Discovering the Faith of Our Forefathers

July 16, 2014  - by 

“Each of us will be greatly blessed if we know the stories of faith and sacrifice that led our forefathers to join the Lord’s Church.”

Elder William R. Walker of the Quorum of the Seventy shared that message during 2014 April General Conference.

In his address, he recounted personal stories of how his pioneer ancestors lived the gospel and how knowing their stories of conversion have influenced his commitment to live true to the faith.

“The more connected we feel to our righteous forefathers, the more likely we are to make wise and righteous choices,” he said.

A good place to start in making that connection is starting at the beginning, and discovering the stories of the first converts in your family.


Capturing memories from family members is the easiest place to start. Those living memories disappear if not recorded, which makes oral histories so important.

A few years ago, I interviewed my paternal grandmother at length to capture her story. I used the opportunity to ask her questions about when she was introduced to The Church of Jesus Christ of Latter-day Saints, what callings she held during her lifetime and which ones she enjoyed the most. I recorded the conversation, and then transcribed it later to put in a book that I can keep forever.
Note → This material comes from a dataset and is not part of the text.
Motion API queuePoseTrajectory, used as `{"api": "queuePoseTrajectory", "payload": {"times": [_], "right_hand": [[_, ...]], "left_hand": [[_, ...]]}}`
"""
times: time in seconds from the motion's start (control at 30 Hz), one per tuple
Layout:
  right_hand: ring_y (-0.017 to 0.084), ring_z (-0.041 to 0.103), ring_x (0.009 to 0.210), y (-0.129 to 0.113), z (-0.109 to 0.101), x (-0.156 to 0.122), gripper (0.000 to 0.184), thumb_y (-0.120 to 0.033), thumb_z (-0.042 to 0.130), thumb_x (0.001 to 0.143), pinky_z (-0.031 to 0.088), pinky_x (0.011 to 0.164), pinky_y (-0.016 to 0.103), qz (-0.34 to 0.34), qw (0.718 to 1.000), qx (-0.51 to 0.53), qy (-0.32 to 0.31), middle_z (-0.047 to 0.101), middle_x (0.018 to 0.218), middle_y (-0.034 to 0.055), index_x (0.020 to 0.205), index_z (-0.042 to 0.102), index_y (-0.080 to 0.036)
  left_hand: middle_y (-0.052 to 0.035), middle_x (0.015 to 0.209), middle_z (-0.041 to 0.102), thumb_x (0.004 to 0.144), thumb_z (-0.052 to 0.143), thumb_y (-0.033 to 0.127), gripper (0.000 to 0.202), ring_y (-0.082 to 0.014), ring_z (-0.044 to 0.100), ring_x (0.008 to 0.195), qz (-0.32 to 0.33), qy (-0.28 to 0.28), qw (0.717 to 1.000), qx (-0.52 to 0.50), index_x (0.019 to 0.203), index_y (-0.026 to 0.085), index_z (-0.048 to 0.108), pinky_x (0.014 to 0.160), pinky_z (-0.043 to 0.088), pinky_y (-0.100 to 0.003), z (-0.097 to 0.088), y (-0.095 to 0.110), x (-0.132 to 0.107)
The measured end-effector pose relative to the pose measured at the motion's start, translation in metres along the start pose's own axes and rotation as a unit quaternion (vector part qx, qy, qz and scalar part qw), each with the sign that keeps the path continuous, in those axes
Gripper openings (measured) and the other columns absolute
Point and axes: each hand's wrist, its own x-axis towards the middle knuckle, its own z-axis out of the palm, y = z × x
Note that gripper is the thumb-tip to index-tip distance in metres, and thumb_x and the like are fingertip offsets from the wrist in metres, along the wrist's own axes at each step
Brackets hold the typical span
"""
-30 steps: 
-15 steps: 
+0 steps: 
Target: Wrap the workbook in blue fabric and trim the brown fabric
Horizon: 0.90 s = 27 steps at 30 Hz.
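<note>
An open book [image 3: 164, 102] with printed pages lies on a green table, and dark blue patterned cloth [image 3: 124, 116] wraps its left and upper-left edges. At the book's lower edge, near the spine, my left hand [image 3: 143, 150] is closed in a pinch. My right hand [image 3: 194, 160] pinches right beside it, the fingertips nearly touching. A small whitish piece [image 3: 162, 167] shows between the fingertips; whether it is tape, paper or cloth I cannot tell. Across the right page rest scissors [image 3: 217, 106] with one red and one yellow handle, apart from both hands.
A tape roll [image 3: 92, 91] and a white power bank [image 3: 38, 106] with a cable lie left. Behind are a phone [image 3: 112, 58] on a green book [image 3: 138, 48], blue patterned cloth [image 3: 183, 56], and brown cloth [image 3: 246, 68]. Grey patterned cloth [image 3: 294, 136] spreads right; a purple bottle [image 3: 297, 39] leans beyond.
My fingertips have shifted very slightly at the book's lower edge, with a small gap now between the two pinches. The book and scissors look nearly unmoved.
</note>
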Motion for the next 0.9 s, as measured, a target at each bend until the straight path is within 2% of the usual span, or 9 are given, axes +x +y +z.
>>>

During the interview, I learned that she was introduced to the Church as a youth after she met my grandfather at a youth dance. I learned that as a new convert, she served in the presidency of the MIA, and at times felt inadequate to do so. I learned that the example of an older brother who chose to be baptized influenced her decision to do the same, even though they did not have the support of their parents. I learned that she chose to stand in holy places, even when it wasn’t the popular or easy thing to do. I learned that her faith in the gospel was rooted in love.

I had always known my grandmother to be a faithful member of the Church. Hearing the courage it took for her to accept the gospel when her parents did not approve helped me see a new side of her.  The stories behind the ordinances in her life—her baptism, her temple sealing, and the blessings she has received as a result—strengthened my resolve to stand strong as a youth, to choose the right even when it’s hard, and to always treasure the blessings of the temple, particularly the power to seal families forever.


Sometimes it isn’t possible to do an oral history interview with the first convert in your family. But, that doesn’t mean that you can’t discover that story through records. I recently started delving into my family history on

I found the records of my maternal grandfather, who I never met in life. Besides the dates that he lived, the information on his Family Tree record that was of interest to me was his date of baptism. Doing the math, I learned that he was converted to the Church as an adult in his fifties. I compared his baptismal information with that of my maternal grandmothers. She was baptized as a child and he was not. Knowing these two things helped me piece together that through the example of a righteous wife, my grandfather joined the church. And, as a result, years after they were married, they were sealed in the New Zealand temple.

I never got to meet either of them. I never had the opportunity to do their oral histories. But, through the discovering their records, I was able to piece together their story of faith. For me, it reinforced the importance of the example of a righteous woman and the effect that she can have on a husband and her children. As a wife and mother now, that knowledge gives me strength to know that through my example, my family too can follow in faith.


In Elder Walker’s General Conference address he shared how his grandmother was proud that her grandfather had served in the Mormon Battalion, and that she wanted all of her grandchildren to know it.

“She wanted to turn the hearts of the children to the fathers,” he said. “She wanted her grandchildren to know of their righteous heritage—because she knew it would bless their lives. ”

He went on to say, “Whether or not you are a descendant of pioneers, the Mormon pioneer heritage of faith and sacrifice is your heritage. It is the noble heritage of The Church of Jesus Christ of Latter-day Saints.”

Standing on the shoulders of giants. That is what Elder Walker suggested we keep in mind as we reflect on our forefathers.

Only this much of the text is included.